--- INSTRUCTIONS TO FOLLOW ---
Whenever a line in the data below includes the string "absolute", copy it out.
(DATA begins)
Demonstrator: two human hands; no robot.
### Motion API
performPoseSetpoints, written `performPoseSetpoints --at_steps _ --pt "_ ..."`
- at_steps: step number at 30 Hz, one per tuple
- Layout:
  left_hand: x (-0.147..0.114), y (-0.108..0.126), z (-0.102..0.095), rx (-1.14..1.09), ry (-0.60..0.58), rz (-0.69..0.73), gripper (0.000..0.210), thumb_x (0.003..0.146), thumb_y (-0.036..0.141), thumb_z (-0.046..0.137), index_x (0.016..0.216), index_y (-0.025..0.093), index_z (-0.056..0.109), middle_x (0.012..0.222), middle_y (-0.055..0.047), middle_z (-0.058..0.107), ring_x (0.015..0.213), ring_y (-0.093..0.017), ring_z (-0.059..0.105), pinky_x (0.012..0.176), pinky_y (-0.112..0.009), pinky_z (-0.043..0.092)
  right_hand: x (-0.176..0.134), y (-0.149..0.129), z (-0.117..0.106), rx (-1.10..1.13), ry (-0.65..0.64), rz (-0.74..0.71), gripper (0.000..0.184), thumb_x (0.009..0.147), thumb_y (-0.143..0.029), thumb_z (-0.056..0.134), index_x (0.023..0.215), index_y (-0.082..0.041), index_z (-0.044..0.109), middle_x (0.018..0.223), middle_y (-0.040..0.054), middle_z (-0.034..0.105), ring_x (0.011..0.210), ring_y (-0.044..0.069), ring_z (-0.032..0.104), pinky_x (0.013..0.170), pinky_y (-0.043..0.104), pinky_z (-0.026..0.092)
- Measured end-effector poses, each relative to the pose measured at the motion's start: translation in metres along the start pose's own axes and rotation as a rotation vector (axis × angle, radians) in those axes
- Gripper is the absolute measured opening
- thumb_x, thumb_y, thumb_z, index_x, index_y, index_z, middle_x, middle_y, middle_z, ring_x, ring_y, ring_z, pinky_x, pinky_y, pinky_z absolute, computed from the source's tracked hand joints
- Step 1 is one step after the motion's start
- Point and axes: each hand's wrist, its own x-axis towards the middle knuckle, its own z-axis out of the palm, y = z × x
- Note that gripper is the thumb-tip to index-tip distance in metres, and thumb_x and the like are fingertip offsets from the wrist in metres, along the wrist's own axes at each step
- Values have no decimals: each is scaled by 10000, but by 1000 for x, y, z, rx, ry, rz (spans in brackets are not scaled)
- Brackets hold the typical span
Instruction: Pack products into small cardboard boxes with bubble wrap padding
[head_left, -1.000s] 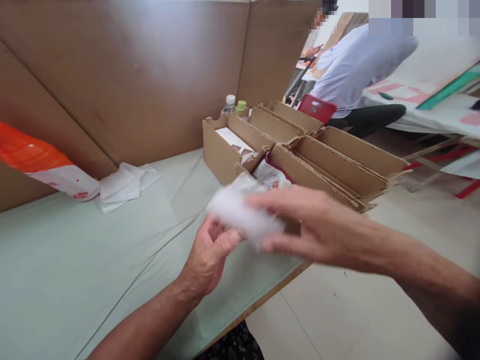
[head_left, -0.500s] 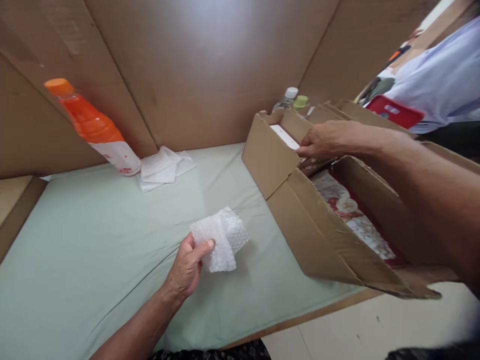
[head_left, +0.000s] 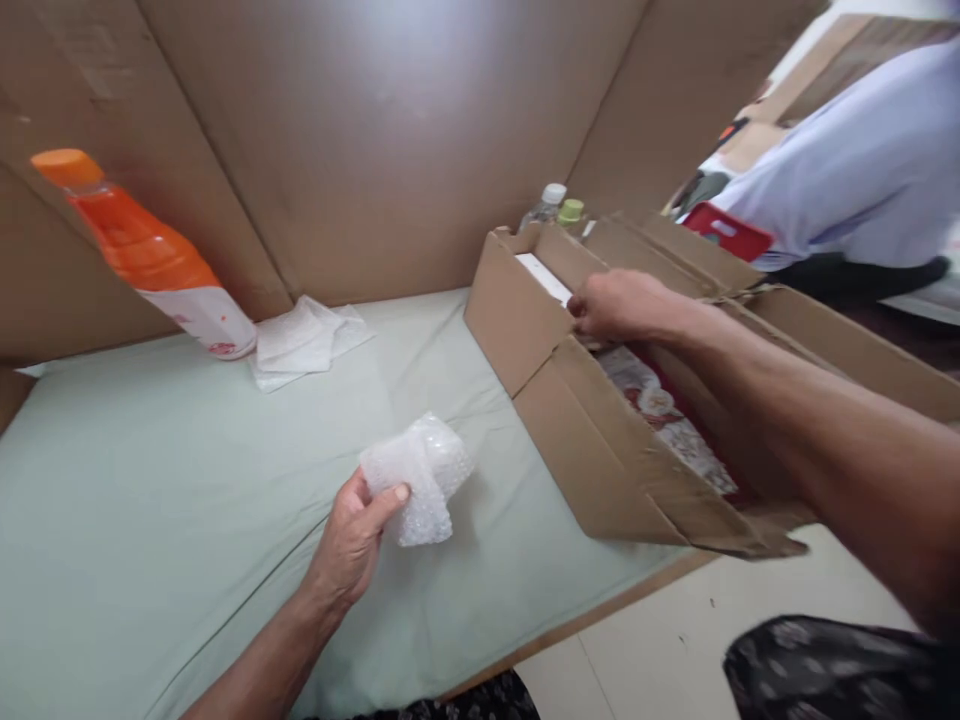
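Note:
My left hand (head_left: pixel 360 530) pinches a folded piece of bubble wrap (head_left: pixel 424 480) above the green cloth, thumb on top. My right hand (head_left: pixel 619 305) reaches into the cardboard box (head_left: pixel 592 450) on the right, at the partition next to a white flat item (head_left: pixel 544 278). Its fingers curl down and are partly hidden, so what they grip, if anything, cannot be made out. Below my right forearm, a printed package with a red edge (head_left: pixel 671 425) lies in the nearer compartment.
An orange-capped bottle (head_left: pixel 157 265) leans at the back left beside folded white sheets (head_left: pixel 300 335). Behind the box stand a clear bottle (head_left: pixel 546 205) and a green-capped one (head_left: pixel 570 212). Cardboard panels (head_left: pixel 390 150) wall the back. A person in a light shirt (head_left: pixel 847 160) is at the right.
The view has turned a little to the right, so things sit further left. My right hand has moved slightly toward the near side of the partition. The left still holds the bubble wrap.

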Motion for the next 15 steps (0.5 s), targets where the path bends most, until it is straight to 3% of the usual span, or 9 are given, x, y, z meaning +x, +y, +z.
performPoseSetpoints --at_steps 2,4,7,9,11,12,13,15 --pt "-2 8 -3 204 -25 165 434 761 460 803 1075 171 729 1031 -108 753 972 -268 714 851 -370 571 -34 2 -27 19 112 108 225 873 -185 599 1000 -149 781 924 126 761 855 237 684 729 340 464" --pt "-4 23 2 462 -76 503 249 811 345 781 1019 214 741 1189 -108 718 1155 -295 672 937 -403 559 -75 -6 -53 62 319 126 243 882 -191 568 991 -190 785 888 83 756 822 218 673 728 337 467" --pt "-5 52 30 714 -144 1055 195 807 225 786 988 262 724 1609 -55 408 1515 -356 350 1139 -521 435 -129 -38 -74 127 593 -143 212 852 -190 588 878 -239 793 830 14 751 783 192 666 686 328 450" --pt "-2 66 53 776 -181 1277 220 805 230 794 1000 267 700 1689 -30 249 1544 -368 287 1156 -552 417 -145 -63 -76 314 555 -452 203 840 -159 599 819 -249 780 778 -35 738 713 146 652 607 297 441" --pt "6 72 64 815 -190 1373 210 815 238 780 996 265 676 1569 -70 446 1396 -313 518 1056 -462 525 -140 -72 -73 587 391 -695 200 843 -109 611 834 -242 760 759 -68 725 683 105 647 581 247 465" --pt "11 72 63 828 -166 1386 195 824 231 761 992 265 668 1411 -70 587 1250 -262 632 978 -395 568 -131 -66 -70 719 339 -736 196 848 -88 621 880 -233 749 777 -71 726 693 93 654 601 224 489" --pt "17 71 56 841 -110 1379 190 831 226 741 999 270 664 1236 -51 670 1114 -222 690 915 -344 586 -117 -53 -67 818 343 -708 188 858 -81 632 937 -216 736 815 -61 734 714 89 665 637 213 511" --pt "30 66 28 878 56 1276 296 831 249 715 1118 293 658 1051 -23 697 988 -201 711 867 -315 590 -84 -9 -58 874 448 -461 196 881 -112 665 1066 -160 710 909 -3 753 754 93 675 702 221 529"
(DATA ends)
--- RESULT ---
- Gripper is the absolute measured opening
- thumb_x, thumb_y, thumb_z, index_x, index_y, index_z, middle_x, middle_y, middle_z, ring_x, ring_y, ring_z, pinky_x, pinky_y, pinky_z absolute, computed from the source's tracked hand joints

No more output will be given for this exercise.